Lesson #2: Life has its ups and downs. Life is messy and unpredictable, no one can predict what will happen in the future. The future is always gonna be a mystery, and we have to look forward to it. At the start of this year, I was at my lowest point and I was broken. I thought that this year would become better and then everything soon went downhill and I just didn’t have the strength or mindset to think positively. Which brings us to my last lesson.

Lesson #3: Always have a positive mindset. When this year started I was down, and now things are getting a little more complicated. I have been looking towards the future in a positive way which doesn’t ALWAYS helps. But, it is healthy to look forward to what the future holds. Life is a challenging thing, but, us humans were born to take challenges. Bring it on!

78/365 What really makes me angry?

Anger is an emotion that we all feel. Maybe someone said something very mean to you. Someone might’ve stole something that was very precious to you. Someone might’ve eaten the last chocolate chip cookie and drank all of the milk, even though you put up a sticky note, saying that you claimed it. Anger is sometimes good, and sometimes not. Let us see the Pros of anger. Anger might actually help you in any sort of danger, let me give you a scenario. You are in the forest and are minding your own business, just admiring nature. Suddenly, a bear jumps up and blocks you! Your mind starts racing, thinking that these were going to be the last seconds of your life, but then you remember the way that your teacher was mean to you today, and you want revenge. You take your anger out on the bear, making the bear run away. Just kidding, that only happens in cartoons.

I honestly don’t know any types of pros for anger. I do know some cons however. A bad thing about anger is that it hurts those people around your surroundings. For example, if people yell at me, or scold me, naturally my first instinct to do is cry. Anger affects everyone and not only the person that you are angry at. When you get angry at someone or something, it makes you look like an angry person and someone might also avoid you, since they might be afraid to ask you anything because of how you will react. Another thing about anger is that it creates more problems and more danger. When I went to India for a trip, my grandma showed me a video talking about anger and how it is dangerous.

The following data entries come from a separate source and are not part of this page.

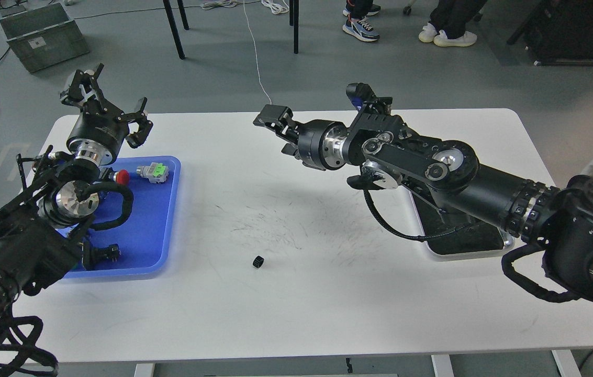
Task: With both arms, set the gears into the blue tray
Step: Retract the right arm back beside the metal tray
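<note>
A single tiny black gear (258, 261) lies on the white table (296, 314), front of centre, to the right of the blue tray (152, 241). My right gripper (278, 131) is raised well above the table toward the back centre, far from the gear, and looks open with nothing in it. My left gripper (113, 100) hovers over the tray's far left corner, claws spread open and empty. No gear shows inside the tray.
The blue tray holds a red-capped button (122, 177), a grey part with a green top (153, 172) and a small black connector (108, 252). My right arm covers most of a steel tray (463, 242) on the right. Chair legs and people's feet are beyond the table.
</note>
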Controlling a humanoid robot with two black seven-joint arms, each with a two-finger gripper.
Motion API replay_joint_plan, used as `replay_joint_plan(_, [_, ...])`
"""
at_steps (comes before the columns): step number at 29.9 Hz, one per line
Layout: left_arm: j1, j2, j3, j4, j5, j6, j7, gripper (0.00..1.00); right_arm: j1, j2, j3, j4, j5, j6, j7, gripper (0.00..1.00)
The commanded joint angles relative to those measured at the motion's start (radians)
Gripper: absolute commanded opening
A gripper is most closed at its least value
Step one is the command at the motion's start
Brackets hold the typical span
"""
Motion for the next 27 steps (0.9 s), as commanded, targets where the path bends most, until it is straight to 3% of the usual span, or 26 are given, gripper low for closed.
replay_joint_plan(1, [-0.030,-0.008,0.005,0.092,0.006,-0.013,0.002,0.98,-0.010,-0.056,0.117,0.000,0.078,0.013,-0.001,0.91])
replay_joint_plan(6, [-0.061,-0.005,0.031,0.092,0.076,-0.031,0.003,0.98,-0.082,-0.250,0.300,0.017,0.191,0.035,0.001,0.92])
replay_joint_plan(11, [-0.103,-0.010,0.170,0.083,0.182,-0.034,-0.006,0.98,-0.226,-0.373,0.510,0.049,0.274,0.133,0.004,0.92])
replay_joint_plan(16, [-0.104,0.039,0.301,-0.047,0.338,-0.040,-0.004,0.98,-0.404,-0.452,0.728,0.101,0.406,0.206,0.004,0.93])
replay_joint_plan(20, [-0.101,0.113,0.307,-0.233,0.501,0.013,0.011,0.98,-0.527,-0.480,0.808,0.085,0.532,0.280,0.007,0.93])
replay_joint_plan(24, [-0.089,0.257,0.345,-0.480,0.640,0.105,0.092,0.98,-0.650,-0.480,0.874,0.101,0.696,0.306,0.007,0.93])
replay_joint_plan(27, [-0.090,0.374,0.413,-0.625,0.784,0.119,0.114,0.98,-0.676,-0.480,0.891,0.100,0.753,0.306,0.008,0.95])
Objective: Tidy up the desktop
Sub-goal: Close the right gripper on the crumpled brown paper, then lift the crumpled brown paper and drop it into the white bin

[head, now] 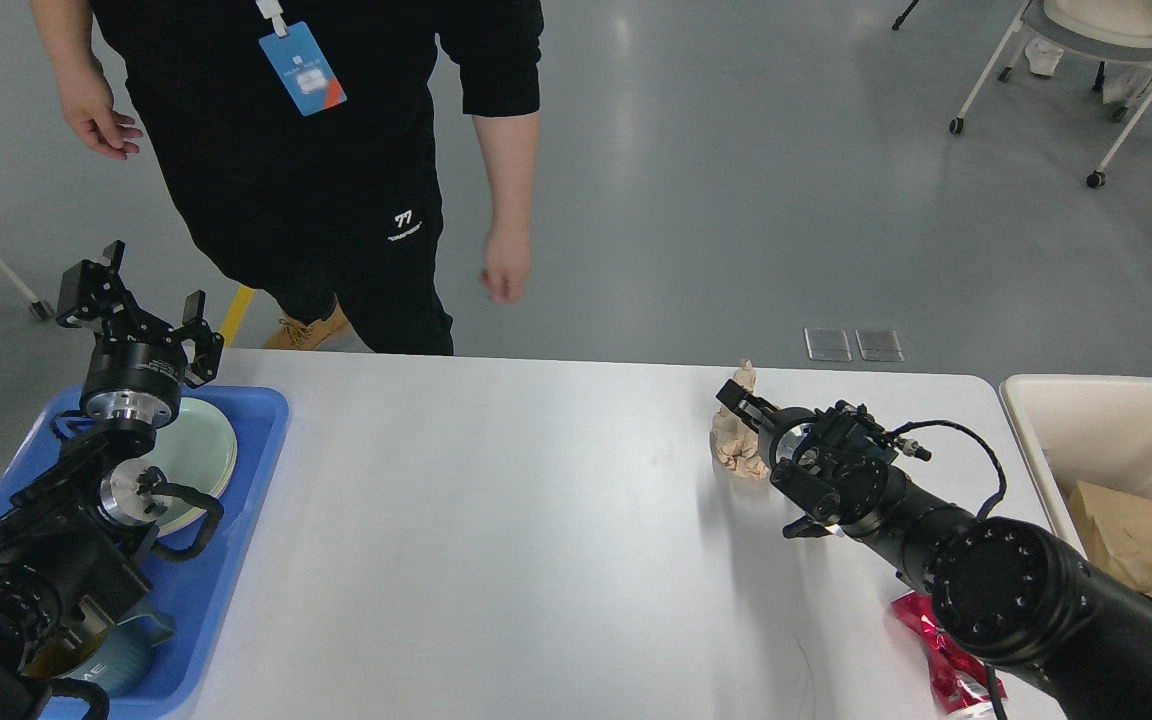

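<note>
The white desktop (496, 540) fills the middle of the head view. A crumpled brown paper ball (736, 450) lies near its far right edge. My right gripper (742, 402) is shut on the paper ball, which looks squeezed narrow, with a tip sticking up behind the fingers. Part of the paper is hidden by the gripper. My left gripper (136, 300) is open and empty, raised above the far end of the blue tray (261, 430) at the left.
The tray holds a pale green plate (204, 445) and a teal cup (131, 655). A cream bin (1036, 425) with cardboard (1126, 530) stands at the right. A red wrapper (936, 655) lies under my right arm. A person (336, 150) stands at the far edge.
</note>
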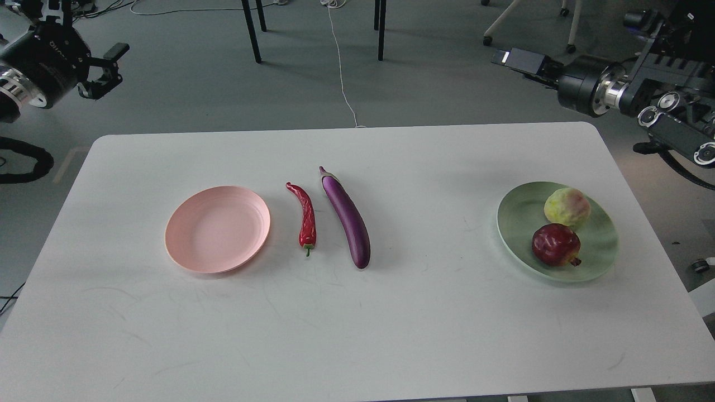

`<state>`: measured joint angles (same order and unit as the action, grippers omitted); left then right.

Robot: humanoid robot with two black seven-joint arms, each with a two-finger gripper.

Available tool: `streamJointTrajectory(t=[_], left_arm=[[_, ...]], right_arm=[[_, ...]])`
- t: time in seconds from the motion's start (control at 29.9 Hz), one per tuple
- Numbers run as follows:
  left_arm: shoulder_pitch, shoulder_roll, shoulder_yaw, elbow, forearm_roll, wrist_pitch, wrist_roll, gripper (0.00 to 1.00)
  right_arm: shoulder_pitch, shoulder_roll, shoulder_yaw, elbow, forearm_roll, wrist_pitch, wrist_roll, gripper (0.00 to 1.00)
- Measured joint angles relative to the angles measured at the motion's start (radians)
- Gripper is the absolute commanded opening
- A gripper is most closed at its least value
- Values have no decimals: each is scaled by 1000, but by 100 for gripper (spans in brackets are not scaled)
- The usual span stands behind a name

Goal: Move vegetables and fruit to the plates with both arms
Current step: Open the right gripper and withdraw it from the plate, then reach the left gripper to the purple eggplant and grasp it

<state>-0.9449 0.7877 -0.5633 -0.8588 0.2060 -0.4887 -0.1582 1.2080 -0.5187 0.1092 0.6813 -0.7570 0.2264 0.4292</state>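
Note:
A purple eggplant and a red chili pepper lie side by side at the table's middle. The pale pink plate to their left holds nothing. The pale green plate at the right holds the yellow-green fruit and the dark-red pomegranate. My left gripper is open and empty, raised beyond the table's far left corner. My right gripper is raised beyond the far right edge, high above the green plate, seen side-on, with nothing in it.
The white table fills the view. Chair and table legs and a white cable are on the floor behind. A dark cabinet stands at the far right.

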Motion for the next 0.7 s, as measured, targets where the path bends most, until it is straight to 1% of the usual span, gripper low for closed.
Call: streamJointTrajectory(t=[0.13, 0.2, 0.27, 0.4, 0.47, 0.57, 0.64, 0.7], left_arm=[[-29, 11, 3, -187, 203, -1, 0, 99], [-45, -7, 5, -258, 318, 0, 1, 99], [-54, -40, 8, -302, 428, 0, 3, 99], [-60, -129, 12, -342, 655, 0, 6, 99], [-60, -170, 18, -357, 757, 0, 7, 99], [-61, -240, 62, -368, 910, 0, 11, 99], [-63, -286, 105, -366, 1020, 0, 22, 99], [-63, -325, 144, -361, 1125, 0, 51, 99]], right_arm=[[-72, 7, 163, 20, 160, -1, 0, 98], [-110, 5, 239, 31, 254, 0, 0, 98], [-153, -2, 323, 39, 368, 5, 0, 98], [-253, -29, 489, 49, 614, 23, 0, 98], [-311, -54, 564, 61, 730, 50, 0, 98], [-406, -86, 659, 101, 858, 99, 1, 99], [-471, -106, 720, 130, 913, 120, 2, 99], [-545, -113, 772, 162, 946, 135, 3, 99]])
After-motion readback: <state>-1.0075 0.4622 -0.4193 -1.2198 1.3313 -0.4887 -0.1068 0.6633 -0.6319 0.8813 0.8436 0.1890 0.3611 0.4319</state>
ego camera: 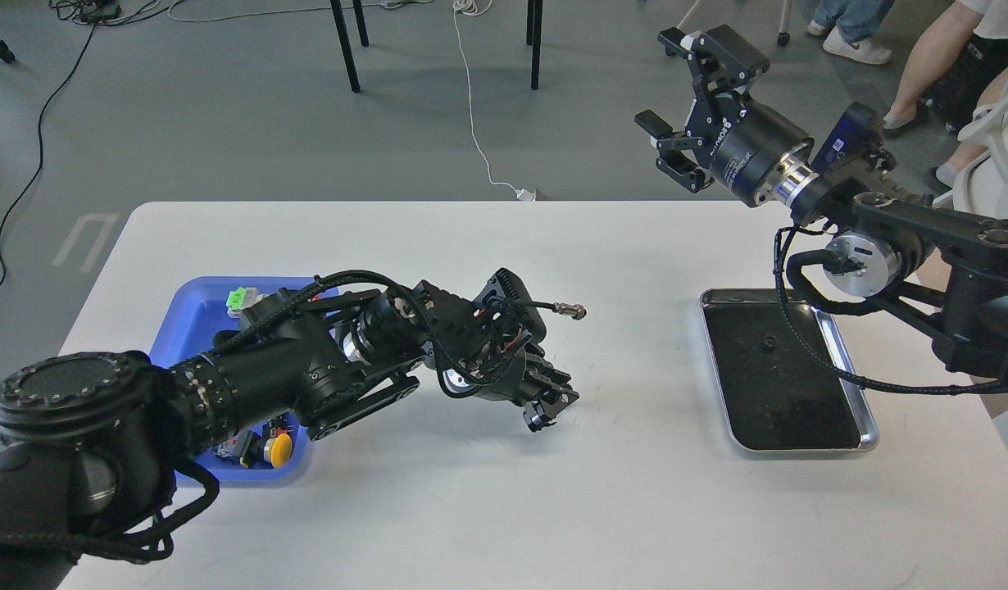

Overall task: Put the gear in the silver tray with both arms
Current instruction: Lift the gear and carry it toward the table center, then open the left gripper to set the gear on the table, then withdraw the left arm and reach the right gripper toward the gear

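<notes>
Silver tray (867, 410) sits at my three o'clock, a small dark gear-like thing (769, 343) already on its floor. My right gripper (676, 106) hangs spread and empty at one o'clock. My left gripper (549, 406), low at centre, I cannot read; next, a careful retreat.

White table (635, 508) is lying open across the middle and near edge; wide lane running between the blue tray (194, 328) at 9 o'clock and the silver tray (850, 392) at 3 o'clock. Left arm (307, 369) is lying across the blue tray, blocking most access from above. Left gripper (547, 407) is sitting low at table centre, pinching the lane's 9 o'clock side. Right arm (946, 246) and its cable loop (815, 344) are overhanging the silver tray's far and 3 o'clock edges. Right gripper (692, 106), jaws spread, is hanging high at 1 o'clock, off the table. Silver tray's near half is sitting clear from above.
</notes>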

There have been times where I would get mad and it wouldn’t solve anything. Anger can also lead to more problems. Anger can also make your social life suffer. Less people would want to hangout or be near you if you constantly get mad at a lot of things. When people are angry at me, I get very scared and worked up because, I think that these people are going to scar me for life. And the fact is that anger, is scary to me, even though I get angry at people too. Another thing about anger is that it completely blinds your brain and this little thing called common sense. So, now we come to the question, what makes me mad. And ladies and gentlemen, the answer is, having to take quizzes and tests for every week. That makes me mad AND annoyed.